In which languages is the service available?▾
Televarpið's streaming service is delivered in Faroese, Danish, and English across every device class — set-top boxes, mobile applications, Smart TV applications, and the web client. Full localisation in all three languages was part of the initial deployment scope, not a retrofit.
What set-top boxes does Televarpið use?▾
Two device families. Modern Android set-top boxes — the SML-5045W (Amlogic S905Y4, 2GB RAM, 8GB flash, Wi-Fi 802.11n/ac, Widevine L1) — are shipped to new customer installations. Existing legacy set-top boxes are retained for the installed base and integrated through the SmartTUBE Ultra Browser Application. Subscribers with legacy devices kept the boxes they already had; only new customers receive the SML-5045W.
What is TV-as-a-Service and why does Televarpið use it?▾
TV-as-a-Service (TVaaS) is a managed-service commercial model in which platform delivery, ongoing operations, support, and roadmap evolution are bundled into a single service relationship rather than purchased as separate components.
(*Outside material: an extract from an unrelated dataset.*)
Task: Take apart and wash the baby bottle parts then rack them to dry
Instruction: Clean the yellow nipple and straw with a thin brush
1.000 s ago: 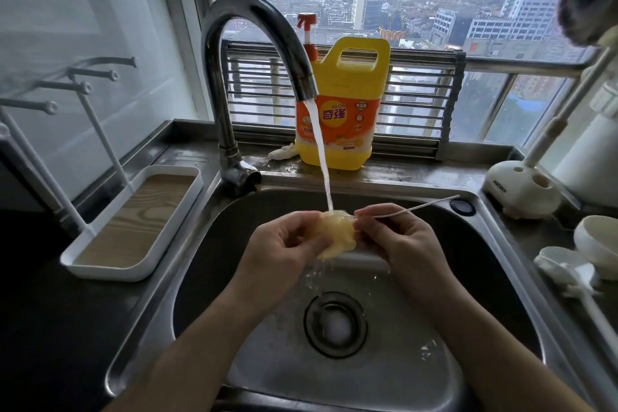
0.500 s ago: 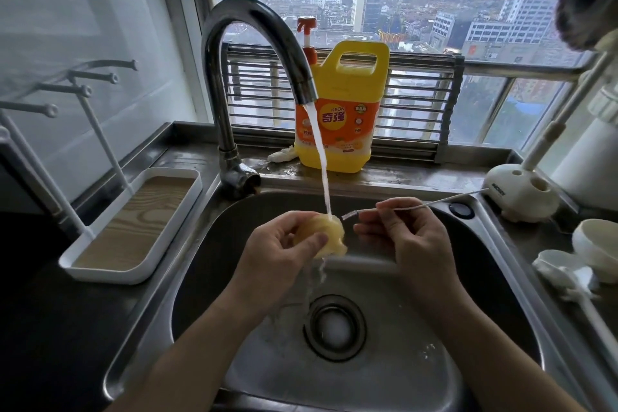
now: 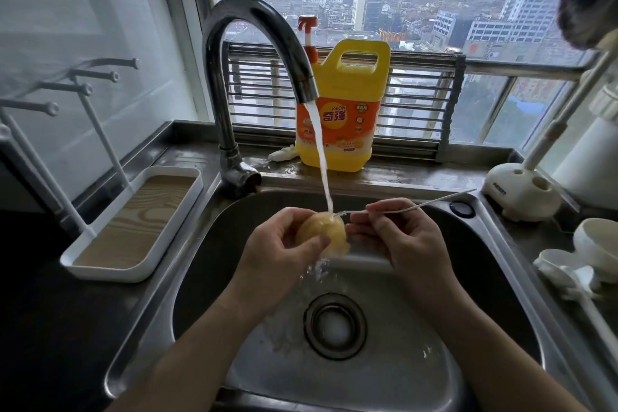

For a small-market operator like Televarpið — serving fewer than 30,000 households in a geographically remote location — TVaaS provides predictable per-subscriber economics, vendor-side operational depth at a scale the local market alone could not justify, and faster time-to-value than self-hosted platform procurement.
How is premium content protected on Televarpið?▾
Through Smartlabs Universal DRM — a single integration that delivers Google Widevine for Android-based devices and Apple FairPlay for iOS and Safari. The unified DRM coverage allows Televarpið to carry premium content from Scandinavian and international licensors without per-device protection fragmentation.
What share of Faroese households does the service reach?▾
According to Televarpið's CEO, as stated in the August 2024 announcement: the combined digital transmission networks now reach almost 100% of Faroese households. Most national TV operators describe reach in terms of network coverage or subscriber count; Televarpið operates a near-complete household-level reach within its national market.